But in the early(ish) hours of the morning, we had Mechelen pretty much to ourselves and the people setting up for the festival, and we were able to explore what felt like a hidden gem, off the tourist trail, although after our brief encounter, I would say it deserves to be visited every bit as much as somewhere like Bruges.
Mechelen actually has quite a few similarities to Bruges. Like Bruges, it grew wealthy via the cloth trade in the Middle Ages, when it was ruled by the Dukes of Burgundy before becoming, for a time, the capital of the Low Countries under Margaret of Austria. When money from the cloth trade dried up and the seats of power and influence moved away to Brussels, Mechelen went into decline - unfortunately for them, fortunately for the preservation of the beautiful medieval and Renaissance architecture in the city.
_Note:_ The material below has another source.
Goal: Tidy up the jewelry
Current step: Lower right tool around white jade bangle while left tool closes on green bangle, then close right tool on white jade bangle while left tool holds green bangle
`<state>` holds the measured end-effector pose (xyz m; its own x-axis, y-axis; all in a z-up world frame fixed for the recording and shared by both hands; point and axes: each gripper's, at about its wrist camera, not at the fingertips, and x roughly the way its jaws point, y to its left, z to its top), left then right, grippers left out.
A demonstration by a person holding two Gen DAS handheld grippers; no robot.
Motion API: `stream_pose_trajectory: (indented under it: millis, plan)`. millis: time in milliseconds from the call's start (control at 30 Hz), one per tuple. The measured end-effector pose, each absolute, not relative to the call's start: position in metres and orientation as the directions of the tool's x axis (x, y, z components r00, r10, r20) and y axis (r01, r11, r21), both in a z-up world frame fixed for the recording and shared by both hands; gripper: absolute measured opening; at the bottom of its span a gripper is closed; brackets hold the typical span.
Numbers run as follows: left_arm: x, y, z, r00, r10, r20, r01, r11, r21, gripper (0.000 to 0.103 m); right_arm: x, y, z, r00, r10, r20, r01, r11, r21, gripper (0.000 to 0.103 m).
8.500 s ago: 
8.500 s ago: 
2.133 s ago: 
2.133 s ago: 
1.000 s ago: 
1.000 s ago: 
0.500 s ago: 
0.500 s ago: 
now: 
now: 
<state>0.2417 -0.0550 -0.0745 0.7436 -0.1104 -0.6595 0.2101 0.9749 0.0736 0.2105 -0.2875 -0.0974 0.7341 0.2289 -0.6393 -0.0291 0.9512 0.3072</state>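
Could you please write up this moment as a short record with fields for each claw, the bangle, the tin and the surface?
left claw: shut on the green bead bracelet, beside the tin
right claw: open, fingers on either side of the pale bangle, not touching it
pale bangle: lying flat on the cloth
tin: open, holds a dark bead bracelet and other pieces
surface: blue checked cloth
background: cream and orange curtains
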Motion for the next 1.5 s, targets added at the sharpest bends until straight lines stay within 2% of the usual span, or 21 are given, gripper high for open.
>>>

Margaret of Austria's palace, now a court. Apparently this is the "oldest Renaissance building north of the Alps" and Anne Boleyn was here for a time.
|The Mechelen Grande Place|
|Shaking my head, partly in admiration, partly in disgust|
|This fallen-down fool seemed to be the symbol of Mechelen, as it was also on flags all over the city|
|The Late Gothic Hof van Busleyden museum (the Mechelen city museum)|
|Jules et le poisson|
|Pretty buildings near the Grande Place - we liked the golden sheep and balcony tree on the nearest building in particular|
|This pretty, peaceful path floats on the centre of the river, so you walk along almost at water-level|
|Roof-top ornaments seemed to be a speciality of the Grande Place architecture - my favourite was this bull with a curly tail|
|In front of the tower of St. Rumbold's Cathedral. We would have liked to go up - apparently on a clear day like this you can see Brussels and Antwerp from the top - but it's only open in the afternoon|
Since we only had a couple of hours before fleeing the children and going back home to watch the Formula One, we didn't get to see much of what Mechelen has to offer. Apart from the closed tower, we couldn't see inside the cathedral because a Mass was in progress, we couldn't visit the De Wit tapestry workshop because it's only open on Saturdays, and we didn't have time for the Jewish Museum of Deportation and Resistance, which recounts the dark days in World War II when Mechelen was a major transit camp on the way to the concentration camps in the east, or the Large Béguinage, a World Heritage site.
So there's a ton to see in Mechelen, and the good news is it's really close to Brussels, so we'll be able to go back next time there's a sunny Saturday to see some of what we missed out on. Unfortunately, we'll have to wait until 2038 to see its special jubilee "circumambulation" parade, as that particular Mechelen event only takes place once every 25 years and we just (relatively speaking) missed out on it. Darn!